Task to complete: For each line below that holds the word "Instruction", make a copy.
Exercise data START
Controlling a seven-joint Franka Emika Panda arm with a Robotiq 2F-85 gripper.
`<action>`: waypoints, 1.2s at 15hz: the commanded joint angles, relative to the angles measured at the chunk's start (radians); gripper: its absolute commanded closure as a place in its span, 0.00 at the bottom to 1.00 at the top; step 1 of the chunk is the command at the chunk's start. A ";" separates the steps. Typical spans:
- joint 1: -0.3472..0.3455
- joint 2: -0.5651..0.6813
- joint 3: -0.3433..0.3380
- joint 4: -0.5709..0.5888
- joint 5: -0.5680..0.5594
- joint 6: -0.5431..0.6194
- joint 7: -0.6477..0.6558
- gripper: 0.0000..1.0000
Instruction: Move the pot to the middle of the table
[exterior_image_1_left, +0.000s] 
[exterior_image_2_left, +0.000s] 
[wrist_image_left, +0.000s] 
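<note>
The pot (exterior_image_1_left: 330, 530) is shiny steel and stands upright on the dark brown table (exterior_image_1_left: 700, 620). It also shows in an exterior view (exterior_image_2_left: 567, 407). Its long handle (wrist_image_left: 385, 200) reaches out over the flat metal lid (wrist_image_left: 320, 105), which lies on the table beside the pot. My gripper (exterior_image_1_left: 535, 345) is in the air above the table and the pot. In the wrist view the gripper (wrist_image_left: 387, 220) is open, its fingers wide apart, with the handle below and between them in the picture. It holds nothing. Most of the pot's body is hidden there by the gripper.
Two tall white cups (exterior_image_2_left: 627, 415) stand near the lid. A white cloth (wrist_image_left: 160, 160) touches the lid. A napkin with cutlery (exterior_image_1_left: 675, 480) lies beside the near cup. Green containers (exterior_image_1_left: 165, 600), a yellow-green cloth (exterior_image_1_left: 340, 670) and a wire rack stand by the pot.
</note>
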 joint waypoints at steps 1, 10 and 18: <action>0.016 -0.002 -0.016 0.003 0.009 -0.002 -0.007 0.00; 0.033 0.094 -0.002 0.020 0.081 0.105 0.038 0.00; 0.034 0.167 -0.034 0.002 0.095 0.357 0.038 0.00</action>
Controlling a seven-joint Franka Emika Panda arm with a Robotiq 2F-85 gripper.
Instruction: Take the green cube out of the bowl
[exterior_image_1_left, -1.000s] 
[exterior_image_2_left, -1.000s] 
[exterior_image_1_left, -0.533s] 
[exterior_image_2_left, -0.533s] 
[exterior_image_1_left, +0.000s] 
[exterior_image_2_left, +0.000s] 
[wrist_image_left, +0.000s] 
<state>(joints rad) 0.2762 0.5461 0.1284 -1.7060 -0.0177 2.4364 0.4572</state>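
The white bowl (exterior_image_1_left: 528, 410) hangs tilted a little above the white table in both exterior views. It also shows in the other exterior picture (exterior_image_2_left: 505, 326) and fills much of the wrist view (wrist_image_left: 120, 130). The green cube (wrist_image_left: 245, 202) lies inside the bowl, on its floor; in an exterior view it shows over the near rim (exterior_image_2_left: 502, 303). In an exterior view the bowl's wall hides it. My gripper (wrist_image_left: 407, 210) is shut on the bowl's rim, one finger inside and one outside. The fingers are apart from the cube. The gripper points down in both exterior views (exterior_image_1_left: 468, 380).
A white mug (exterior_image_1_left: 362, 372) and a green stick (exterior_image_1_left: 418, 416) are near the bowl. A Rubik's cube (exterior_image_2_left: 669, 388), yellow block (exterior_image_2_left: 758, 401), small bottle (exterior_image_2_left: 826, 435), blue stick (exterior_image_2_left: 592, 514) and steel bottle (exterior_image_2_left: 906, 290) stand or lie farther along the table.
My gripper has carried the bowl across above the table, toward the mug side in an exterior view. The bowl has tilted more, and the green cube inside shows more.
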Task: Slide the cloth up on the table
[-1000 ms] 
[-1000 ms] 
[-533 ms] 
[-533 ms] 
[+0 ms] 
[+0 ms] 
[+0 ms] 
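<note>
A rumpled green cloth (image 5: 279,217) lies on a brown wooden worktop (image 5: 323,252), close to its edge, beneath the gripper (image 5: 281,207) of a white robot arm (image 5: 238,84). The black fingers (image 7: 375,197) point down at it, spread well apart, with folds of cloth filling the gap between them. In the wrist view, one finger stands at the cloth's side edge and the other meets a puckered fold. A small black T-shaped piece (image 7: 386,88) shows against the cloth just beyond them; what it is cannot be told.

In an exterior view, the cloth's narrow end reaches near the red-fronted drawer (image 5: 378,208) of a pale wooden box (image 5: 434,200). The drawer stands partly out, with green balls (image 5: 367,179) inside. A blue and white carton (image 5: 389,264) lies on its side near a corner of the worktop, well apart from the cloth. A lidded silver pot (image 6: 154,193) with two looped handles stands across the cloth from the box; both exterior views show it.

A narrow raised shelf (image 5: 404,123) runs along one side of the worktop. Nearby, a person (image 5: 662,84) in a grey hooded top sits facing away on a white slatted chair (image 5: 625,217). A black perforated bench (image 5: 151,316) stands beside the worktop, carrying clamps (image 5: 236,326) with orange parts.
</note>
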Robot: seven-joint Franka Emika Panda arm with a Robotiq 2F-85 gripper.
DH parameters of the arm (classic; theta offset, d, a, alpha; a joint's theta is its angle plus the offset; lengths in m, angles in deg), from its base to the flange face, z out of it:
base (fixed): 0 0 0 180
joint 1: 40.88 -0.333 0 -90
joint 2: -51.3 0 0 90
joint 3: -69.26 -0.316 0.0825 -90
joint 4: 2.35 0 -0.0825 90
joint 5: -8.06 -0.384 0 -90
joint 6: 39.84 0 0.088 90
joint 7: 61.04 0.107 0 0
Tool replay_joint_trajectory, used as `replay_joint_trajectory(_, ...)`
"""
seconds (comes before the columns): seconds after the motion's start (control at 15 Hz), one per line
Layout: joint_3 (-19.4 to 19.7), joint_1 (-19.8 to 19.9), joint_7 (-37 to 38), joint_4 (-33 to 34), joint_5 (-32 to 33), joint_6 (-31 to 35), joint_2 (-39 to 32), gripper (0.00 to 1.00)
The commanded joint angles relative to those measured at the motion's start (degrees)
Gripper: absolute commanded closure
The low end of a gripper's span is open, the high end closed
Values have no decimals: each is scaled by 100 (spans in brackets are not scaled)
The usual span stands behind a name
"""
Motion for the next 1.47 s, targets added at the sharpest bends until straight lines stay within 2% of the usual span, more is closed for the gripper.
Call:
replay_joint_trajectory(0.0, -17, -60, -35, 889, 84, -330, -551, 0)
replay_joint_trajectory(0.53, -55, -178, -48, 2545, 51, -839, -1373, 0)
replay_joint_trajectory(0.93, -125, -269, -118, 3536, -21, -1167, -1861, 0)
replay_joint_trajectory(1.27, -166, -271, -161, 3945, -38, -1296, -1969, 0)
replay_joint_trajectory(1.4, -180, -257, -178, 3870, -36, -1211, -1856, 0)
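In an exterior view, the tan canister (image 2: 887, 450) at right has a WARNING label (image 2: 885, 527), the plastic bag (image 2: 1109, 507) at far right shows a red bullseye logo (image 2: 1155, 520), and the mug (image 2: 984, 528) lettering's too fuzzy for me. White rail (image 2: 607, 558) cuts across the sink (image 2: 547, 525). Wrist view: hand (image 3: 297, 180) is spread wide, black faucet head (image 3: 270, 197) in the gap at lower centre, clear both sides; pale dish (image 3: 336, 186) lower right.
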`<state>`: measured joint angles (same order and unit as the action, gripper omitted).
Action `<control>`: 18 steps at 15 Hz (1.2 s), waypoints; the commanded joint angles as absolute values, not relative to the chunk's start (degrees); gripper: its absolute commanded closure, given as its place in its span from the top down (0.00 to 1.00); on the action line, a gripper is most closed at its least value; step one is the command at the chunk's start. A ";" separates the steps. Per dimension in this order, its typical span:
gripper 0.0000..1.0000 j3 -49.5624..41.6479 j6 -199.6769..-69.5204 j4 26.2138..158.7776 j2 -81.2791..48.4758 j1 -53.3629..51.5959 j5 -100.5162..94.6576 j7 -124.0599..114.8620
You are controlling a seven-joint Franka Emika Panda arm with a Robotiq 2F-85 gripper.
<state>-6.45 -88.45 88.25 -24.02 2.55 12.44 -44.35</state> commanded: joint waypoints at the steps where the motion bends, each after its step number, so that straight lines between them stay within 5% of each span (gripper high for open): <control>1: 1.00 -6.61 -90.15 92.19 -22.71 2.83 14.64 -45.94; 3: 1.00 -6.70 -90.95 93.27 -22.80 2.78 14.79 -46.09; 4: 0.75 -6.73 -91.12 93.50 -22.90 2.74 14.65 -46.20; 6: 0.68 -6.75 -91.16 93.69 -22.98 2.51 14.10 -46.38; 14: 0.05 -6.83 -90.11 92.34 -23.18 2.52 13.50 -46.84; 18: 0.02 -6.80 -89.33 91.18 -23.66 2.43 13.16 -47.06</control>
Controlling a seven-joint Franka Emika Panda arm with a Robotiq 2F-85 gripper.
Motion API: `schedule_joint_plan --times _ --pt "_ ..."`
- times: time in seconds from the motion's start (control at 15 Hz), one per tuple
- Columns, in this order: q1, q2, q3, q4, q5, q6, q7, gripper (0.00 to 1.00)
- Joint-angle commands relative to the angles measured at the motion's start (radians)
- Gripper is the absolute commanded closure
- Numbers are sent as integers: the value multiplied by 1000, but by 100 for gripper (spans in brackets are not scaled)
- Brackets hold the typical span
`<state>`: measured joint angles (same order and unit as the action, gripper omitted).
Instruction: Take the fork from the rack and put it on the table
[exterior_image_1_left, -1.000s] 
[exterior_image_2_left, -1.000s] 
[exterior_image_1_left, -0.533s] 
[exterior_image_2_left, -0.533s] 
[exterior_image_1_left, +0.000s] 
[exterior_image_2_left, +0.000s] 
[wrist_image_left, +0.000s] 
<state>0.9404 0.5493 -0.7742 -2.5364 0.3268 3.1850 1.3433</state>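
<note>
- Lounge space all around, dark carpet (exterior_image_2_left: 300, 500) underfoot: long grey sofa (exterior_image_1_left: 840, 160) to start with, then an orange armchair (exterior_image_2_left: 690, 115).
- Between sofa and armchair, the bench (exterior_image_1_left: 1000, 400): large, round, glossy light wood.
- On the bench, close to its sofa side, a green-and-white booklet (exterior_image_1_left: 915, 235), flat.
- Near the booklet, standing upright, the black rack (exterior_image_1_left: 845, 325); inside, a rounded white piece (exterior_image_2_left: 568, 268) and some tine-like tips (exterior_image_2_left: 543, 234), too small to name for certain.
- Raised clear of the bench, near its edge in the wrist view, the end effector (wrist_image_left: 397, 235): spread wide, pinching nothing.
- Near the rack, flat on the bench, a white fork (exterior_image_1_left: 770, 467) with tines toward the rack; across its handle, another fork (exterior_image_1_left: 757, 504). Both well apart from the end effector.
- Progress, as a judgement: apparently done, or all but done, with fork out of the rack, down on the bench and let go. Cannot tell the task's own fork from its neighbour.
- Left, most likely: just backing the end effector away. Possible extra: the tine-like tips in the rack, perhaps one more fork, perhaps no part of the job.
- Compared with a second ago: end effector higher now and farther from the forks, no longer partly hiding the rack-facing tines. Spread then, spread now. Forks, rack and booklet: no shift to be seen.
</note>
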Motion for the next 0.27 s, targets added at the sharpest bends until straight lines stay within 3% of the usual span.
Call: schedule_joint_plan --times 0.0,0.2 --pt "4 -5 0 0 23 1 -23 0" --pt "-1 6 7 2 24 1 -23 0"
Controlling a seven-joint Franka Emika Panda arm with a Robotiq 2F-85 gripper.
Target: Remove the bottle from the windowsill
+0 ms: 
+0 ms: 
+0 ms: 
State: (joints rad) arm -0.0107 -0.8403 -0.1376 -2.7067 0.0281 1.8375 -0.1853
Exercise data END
Answer box:
Instruction: Move the pot to the middle of the table
Instruction: Take the green cube out of the bowl
Instruction: Take the fork from the rack and put it on the table

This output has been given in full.